Below is the partition layout of my hard disk drive:

536.9MB EFI system partition
511.7MB /boot (unencrypted)
100GB encrypted logical volumes (contains 99GB of / partition, 1GB of swap area.Debian Buster was installed on this partition)
16MB Microsoft reserved area (automatically created by Microsoft Windows' installer)
100GB Microsoft Windows 10
  1. Debian Buster's 64bit installer (version 10.10) was used to create the EFI System Partition, the /boot partition and the encrypted logical volumes. Installation was successful and I was able to boot into the GRUB menu with a blue background. It had an entry named Debian GNU/Linux.

  2. Next I installed Microsoft Windows 10 and the installation was successful.

  3. I rebooted into Debian and used sudo os-prober to add the Microsoft Windows' entry to GRUB followed by sudo update-grub

  4. Dual-boot of Debian and Windows was possible

Problem(s) happened after I did the following:

  1. With a USB stick containing Debian Testing (Bullseye), I booted into the Debian's installer screen and deleted the 100GB encrypted logical volumes.

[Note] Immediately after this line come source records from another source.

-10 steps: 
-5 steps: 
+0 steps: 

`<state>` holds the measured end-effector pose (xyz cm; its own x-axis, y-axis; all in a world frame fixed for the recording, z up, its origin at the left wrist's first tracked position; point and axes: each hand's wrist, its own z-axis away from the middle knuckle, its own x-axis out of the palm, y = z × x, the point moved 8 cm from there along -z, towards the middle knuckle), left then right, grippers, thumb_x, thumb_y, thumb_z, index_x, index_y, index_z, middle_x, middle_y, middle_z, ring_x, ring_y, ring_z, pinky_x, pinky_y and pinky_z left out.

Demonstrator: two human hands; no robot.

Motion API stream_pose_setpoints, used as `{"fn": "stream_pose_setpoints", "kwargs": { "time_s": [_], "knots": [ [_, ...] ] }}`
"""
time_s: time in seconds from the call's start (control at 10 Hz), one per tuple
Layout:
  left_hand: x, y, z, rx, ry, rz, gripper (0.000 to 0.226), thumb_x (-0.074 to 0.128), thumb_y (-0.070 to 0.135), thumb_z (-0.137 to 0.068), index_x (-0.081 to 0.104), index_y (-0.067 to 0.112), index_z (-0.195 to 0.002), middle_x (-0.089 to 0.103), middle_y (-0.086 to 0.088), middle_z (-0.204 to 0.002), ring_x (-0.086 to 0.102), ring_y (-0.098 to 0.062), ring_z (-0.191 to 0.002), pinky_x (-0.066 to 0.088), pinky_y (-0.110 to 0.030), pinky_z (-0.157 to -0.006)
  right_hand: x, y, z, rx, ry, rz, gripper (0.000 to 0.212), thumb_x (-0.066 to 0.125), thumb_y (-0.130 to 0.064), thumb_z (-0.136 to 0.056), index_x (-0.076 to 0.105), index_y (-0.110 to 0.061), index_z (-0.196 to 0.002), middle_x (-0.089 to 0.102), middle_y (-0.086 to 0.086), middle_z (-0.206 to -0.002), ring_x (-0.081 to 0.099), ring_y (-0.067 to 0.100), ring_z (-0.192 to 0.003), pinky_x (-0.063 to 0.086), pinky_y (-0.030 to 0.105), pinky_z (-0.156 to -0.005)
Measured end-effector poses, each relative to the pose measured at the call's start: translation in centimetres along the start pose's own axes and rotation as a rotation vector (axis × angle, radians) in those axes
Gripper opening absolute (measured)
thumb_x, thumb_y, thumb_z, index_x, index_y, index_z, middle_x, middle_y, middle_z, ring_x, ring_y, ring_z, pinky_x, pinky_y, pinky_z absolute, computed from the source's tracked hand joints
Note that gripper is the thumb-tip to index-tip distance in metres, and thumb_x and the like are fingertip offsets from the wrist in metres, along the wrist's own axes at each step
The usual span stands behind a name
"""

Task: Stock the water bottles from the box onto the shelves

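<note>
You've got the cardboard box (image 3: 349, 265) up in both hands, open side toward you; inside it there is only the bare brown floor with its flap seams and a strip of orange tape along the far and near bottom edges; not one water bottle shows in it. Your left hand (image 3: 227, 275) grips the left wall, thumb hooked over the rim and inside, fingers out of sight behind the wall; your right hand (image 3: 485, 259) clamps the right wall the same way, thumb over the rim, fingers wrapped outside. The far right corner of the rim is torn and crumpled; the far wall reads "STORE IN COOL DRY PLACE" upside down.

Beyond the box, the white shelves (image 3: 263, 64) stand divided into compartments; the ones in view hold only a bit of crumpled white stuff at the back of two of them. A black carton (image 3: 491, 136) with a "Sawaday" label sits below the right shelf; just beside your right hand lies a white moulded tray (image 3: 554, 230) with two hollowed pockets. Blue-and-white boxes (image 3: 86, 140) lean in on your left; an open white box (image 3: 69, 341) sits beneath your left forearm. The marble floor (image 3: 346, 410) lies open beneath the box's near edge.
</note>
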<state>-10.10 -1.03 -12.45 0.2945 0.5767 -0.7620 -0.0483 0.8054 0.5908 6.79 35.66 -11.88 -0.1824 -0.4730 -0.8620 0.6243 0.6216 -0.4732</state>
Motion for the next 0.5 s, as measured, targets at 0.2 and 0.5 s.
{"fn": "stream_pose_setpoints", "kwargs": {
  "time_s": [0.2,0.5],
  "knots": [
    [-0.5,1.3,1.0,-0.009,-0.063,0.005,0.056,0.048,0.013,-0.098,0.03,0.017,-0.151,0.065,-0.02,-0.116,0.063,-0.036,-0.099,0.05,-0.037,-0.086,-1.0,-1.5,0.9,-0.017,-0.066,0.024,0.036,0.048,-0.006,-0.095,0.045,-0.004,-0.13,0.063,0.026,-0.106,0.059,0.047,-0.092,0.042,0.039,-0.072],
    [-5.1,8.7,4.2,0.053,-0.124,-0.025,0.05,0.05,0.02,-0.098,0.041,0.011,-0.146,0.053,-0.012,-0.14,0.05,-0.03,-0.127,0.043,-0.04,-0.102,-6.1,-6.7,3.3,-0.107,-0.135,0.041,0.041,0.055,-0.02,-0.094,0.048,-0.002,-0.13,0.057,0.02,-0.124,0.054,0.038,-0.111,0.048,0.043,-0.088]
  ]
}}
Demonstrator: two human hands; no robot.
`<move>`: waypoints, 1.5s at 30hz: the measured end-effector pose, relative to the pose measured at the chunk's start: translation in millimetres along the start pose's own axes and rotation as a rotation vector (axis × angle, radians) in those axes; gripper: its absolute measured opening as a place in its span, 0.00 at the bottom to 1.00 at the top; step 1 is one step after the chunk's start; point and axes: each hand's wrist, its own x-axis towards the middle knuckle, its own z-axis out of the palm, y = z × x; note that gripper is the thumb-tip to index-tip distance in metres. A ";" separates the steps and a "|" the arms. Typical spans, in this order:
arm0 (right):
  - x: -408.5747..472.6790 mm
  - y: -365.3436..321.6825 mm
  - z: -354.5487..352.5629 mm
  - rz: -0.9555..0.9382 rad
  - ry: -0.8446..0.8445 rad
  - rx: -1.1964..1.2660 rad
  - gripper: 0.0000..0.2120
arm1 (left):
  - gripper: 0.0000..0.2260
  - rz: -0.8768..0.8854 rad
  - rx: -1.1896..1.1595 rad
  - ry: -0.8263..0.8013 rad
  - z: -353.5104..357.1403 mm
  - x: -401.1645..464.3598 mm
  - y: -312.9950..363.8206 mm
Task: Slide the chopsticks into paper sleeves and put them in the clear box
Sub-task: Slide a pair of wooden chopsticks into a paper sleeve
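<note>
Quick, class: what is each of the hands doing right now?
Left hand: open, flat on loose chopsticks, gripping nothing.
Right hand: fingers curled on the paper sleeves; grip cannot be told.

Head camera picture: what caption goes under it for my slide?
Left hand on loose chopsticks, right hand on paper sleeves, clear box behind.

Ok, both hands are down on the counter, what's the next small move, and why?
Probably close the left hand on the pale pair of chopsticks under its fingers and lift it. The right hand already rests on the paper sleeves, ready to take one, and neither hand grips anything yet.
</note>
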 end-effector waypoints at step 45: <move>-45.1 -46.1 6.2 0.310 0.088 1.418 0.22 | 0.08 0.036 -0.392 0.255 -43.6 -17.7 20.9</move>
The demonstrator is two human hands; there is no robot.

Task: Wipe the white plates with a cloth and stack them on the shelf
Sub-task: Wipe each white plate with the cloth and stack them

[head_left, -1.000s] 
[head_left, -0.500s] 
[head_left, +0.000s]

  2. As a result 100GB of free space was made available. I configured it to have two encrypted logical volumes: 99GB of / partition, 1GB of swap area.

  3. Debian Testing was installed on the 100GB partition. Installation was successful.

  4. However, I am now unable to boot into the GRUB menu with the blue background. Instead all I have is a black screen with the word grub> _ (The underscore is actually the position of the cursor)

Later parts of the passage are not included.